左・右京職 (さ・うきょうしき)
【概説】
律令制下において、都(京中)の行政、警察、戸籍管理、司法などを担当した特別の地方行政機関。都の中央を貫く朱雀大路を境に、東側の左京を「左京職」、西側の右京を「右京職」がそれぞれ分割して管轄した。
条坊制と首都支配の確立
飛鳥時代後期から奈良時代にかけて、唐の都城制を模倣した本格的な首都(藤原京や平城京)が建設された。

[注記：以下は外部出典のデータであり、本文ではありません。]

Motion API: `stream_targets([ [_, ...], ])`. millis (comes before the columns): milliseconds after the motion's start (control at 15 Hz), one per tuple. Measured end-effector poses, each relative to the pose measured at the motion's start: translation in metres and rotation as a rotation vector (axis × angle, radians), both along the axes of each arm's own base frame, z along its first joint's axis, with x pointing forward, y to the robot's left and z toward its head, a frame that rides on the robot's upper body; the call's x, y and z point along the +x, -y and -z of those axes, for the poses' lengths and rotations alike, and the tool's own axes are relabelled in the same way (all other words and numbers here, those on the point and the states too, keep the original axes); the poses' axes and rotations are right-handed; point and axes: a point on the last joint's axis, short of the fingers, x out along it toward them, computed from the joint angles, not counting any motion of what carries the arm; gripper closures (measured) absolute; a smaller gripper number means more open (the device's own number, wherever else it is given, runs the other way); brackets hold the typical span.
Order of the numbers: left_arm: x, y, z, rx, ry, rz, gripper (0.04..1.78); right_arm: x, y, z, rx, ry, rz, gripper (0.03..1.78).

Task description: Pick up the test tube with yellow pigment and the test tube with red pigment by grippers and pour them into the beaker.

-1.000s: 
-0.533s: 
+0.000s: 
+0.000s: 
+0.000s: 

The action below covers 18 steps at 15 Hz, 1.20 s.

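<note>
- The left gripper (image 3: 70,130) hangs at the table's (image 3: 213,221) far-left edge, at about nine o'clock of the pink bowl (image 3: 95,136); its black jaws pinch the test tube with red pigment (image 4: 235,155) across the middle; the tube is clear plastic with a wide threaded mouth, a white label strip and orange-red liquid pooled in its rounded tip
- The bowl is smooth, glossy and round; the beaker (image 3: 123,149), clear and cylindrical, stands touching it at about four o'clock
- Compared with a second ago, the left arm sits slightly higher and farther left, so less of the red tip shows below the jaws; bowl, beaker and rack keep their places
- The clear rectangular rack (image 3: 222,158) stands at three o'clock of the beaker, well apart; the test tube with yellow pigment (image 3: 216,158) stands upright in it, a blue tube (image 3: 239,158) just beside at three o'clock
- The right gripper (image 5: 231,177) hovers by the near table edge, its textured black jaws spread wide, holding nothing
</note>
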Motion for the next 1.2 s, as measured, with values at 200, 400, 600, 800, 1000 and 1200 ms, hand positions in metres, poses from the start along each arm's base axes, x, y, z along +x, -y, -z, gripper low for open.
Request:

この都城の内部(京中)は、朱雀大路を境界として東側の左京(さきょう)と西側の右京(うきょう)に区分され、整然とした格子状の街区(条坊制)が敷かれた。この東西の都市空間をそれぞれ統治するために設置された特別の行政機関が、左京職および右京職である。大宝律令(701年)において「職(しき)」という国司よりも上位の格式を持つ官司として規定され、天皇の膝元である首都の秩序を維持する重要な役割を担った。
多岐にわたる都市管理の職掌
左右京職の職掌は極めて多岐にわたり、現代における大都市の地方自治体、警察、裁判所の役割を一身に兼ね備えていた。具体的には、管轄区域内の住民の戸籍・計帳の作成、税の徴収、土地管理(宅地の班給)といった行政実務を担った。また、京内の治安維持(警察・司法機能)や裁判業務も重要任務であり、夜間の巡回や軽微な犯罪の検挙・裁決を行った。さらに、都の経済活動を支える「東市」「西市」を管理する市司(いちのつかさ)を配下に置き、物価の監視や度量衡の取り締まり、市場の秩序維持にも目を光らせていた。
平安時代の変遷と検非違使の台頭
左右京職は、首都の治安と行政を支える根幹組織であったが、平安時代中期に入るとその実権は大きく変化した。平安京では、低湿地帯であった右京が急速に衰退して左京に人口や都市機能が集中する「偏平化」が進行し、これに伴って右京職は有名無実化していった。また、平安時代初期に検非違使(けびいし)が設置されると、京内の治安維持や裁判といった警察・司法権限が徐々に検非違使庁へと吸収された。その結果、京職は行政的な事務処理のみを行う形式的な官司へと変貌し、中世以降は完全に形骸化することとなった。